Nom et date de la fête de Hanouka

La fête de Hanouka dure huit jours. Elle commence le 25e jour du mois de Kislev et se termine le 2e ou 3e jour du mois de Tevet (selon que le mois de Kislev dure 29 ou 30 jours).

Hanouka a lieu généralement en décembre, au moment où les journées sont les plus courtes dans l’hémisphère nord.

Hanouka est une fête dite mineure dans le calendrier juif car elle ne figure pas dans la Torah. Ce n’est pas une fête chômée (sauf le jour de Chabbat bien sûr). Ses rituels ont été institués dans la période post-biblique.

Hanouka est un mot hébreu qui signifie inauguration. Cela fait référence à la ré-inauguration du Temple qui eut lieu au second siècle avant l’ère chrétienne après la victoire d’un groupe de Juifs, appelés les Maccabées, sur l’oppression grecque.

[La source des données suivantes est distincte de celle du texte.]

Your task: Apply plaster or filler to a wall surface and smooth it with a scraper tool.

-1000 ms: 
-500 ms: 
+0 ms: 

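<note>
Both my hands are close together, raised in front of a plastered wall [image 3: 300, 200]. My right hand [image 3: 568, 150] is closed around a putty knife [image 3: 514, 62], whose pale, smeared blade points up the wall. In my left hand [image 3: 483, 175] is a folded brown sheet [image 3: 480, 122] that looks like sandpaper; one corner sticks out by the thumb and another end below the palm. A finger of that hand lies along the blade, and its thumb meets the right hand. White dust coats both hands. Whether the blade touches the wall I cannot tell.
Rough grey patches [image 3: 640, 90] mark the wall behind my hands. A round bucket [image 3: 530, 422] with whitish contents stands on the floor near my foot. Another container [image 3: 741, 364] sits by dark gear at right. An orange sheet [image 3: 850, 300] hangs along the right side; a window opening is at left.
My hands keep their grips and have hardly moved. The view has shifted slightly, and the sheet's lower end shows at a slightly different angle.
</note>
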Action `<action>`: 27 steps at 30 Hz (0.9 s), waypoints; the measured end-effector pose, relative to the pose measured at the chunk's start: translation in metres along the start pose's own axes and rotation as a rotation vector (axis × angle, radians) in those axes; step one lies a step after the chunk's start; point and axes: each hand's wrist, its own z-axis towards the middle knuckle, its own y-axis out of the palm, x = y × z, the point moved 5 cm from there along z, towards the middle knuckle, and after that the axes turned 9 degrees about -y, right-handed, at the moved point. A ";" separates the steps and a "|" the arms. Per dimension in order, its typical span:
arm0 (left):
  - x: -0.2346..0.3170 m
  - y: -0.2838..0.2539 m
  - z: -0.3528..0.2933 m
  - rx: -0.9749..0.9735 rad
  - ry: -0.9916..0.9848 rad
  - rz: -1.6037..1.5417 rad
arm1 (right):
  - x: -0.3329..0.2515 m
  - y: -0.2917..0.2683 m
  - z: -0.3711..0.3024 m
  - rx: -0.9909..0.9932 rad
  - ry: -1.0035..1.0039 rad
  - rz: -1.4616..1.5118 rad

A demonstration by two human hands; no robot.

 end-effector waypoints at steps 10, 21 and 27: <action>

Le contexte historique : la victoire des Maccabées et la ré-inauguration du Temple en l’an -164

La Judée se trouvait alors dans l’empire séleucide, issu de la division de l’empire d’Alexandre le Grand. La religion juive se trouva mise en péril par l’arrivée au pouvoir d’Antiochus IV Épiphane qui voulait unifier et helléniser l’ensemble de son royaume. En terre d’Israël, Antiochus IV interdit la pratique du culte juif sous peine de mort, pilla le Temple, y installa une statue de Zeus et y fit pratiquer des sacrifices aux dieux grecs.

En l’an -167, des Juifs de Judée, menés par Juda Maccabée, se soulevèrent contre les troupes gréco-syriennes, largement supérieures en nombre et en puissance.  À l’automne de l’an -164, Juda et ses hommes réussirent à s’emparer de Jérusalem et du Temple qui avait été transformé en temple païen. Ils le nettoyèrent et y ré-inaugurèrent le culte le 25e jour du mois de Kislev. Des célébrations eurent lieu pendant huit jours, en référence à la fête de Souccot (la fête des cabanes qui a lieu à l’automne). Les Maccabées décidèrent que cet événement serait célébré chaque année pendant huit jours à compter du 25 Kislev.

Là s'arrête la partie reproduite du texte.